EU Regulators Issue An Updated Opinion On Processing Data In The Workplace

On June 29, 2017, the Article 29 Working Party (the EU body representing the data protection authorities (DPA) of each EU member country) issued an updated opinion regarding the processing of personal data in the workplace. Recognizing that employers are rapidly adopting new information technology, the opinion updates the Working Party's 2001 opinion regarding processing data in the employment context and 2002 opinion regarding the surveillance of electronic communications in the workplace. Additionally, the opinion provides guidance for processing employment data under the EU General Data Protection Regulation (GDPR), which becomes effective in May 2018.

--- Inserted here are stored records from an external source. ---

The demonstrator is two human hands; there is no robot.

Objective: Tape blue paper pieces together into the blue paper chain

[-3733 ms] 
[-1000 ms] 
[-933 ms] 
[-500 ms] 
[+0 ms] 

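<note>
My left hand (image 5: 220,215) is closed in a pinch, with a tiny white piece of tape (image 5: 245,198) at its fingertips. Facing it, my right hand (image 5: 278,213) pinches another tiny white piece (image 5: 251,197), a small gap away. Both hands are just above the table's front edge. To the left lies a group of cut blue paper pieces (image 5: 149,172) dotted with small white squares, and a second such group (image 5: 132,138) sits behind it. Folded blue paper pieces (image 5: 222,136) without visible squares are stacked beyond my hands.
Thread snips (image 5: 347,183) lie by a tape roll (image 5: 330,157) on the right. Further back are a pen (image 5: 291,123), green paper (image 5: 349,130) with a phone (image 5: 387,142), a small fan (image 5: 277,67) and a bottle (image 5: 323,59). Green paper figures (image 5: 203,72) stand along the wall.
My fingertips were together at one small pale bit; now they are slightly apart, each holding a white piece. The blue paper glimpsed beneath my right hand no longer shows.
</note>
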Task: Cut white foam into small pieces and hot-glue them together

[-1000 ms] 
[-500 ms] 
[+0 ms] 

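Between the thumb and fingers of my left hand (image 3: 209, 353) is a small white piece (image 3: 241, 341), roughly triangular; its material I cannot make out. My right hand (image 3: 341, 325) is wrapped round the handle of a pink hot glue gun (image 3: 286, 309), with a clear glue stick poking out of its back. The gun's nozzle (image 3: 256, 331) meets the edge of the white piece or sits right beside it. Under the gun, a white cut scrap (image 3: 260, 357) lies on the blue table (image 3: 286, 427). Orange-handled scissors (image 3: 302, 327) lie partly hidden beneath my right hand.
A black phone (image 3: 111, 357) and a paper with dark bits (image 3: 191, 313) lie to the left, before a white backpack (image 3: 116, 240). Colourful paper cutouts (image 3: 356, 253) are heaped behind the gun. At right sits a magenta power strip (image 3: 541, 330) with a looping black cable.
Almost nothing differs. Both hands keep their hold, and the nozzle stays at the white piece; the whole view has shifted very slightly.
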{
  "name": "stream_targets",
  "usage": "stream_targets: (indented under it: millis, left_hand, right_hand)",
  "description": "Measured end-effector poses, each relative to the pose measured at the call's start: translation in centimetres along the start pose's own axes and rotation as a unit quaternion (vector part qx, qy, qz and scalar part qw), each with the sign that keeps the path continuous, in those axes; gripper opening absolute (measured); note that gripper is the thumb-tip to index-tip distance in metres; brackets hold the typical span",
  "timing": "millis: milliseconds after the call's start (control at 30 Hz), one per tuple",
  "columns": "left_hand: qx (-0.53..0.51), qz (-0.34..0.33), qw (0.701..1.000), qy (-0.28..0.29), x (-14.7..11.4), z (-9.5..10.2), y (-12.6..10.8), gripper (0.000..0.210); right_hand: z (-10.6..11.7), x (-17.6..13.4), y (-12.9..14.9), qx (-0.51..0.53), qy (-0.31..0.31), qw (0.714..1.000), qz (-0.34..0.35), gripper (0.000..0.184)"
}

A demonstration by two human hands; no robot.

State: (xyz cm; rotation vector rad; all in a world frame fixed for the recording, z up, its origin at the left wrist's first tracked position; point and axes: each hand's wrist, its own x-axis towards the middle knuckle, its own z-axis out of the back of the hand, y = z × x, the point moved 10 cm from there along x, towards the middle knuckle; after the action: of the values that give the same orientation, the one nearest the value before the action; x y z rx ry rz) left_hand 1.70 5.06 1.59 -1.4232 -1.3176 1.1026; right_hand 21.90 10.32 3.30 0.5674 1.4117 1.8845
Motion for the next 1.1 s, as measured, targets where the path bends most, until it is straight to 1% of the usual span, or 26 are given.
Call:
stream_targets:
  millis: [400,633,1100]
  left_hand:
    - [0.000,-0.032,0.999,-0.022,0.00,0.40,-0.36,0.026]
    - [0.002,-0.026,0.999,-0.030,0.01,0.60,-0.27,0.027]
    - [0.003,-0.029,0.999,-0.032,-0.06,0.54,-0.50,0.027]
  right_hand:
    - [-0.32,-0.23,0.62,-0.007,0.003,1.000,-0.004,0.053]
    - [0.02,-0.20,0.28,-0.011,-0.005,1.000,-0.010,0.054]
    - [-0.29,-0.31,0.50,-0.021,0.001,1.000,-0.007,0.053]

The opinion reiterates that employers must have a legitimate legal basis to process employment-related data. The opinion confirms that employee consent cannot be used as the legal basis for the majority of processing because the unequal relationship between employers and employees casts doubt on the voluntariness of the employee's consent. Instead, employers must justify the processing of employee data under other legal grounds such as the performance of an employment contract (e.g., for pay purposes), compliance with legal obligations (e.g., for tax obligations or legitimate interests of the employer, which must be balanced against the fundamental privacy rights of employees).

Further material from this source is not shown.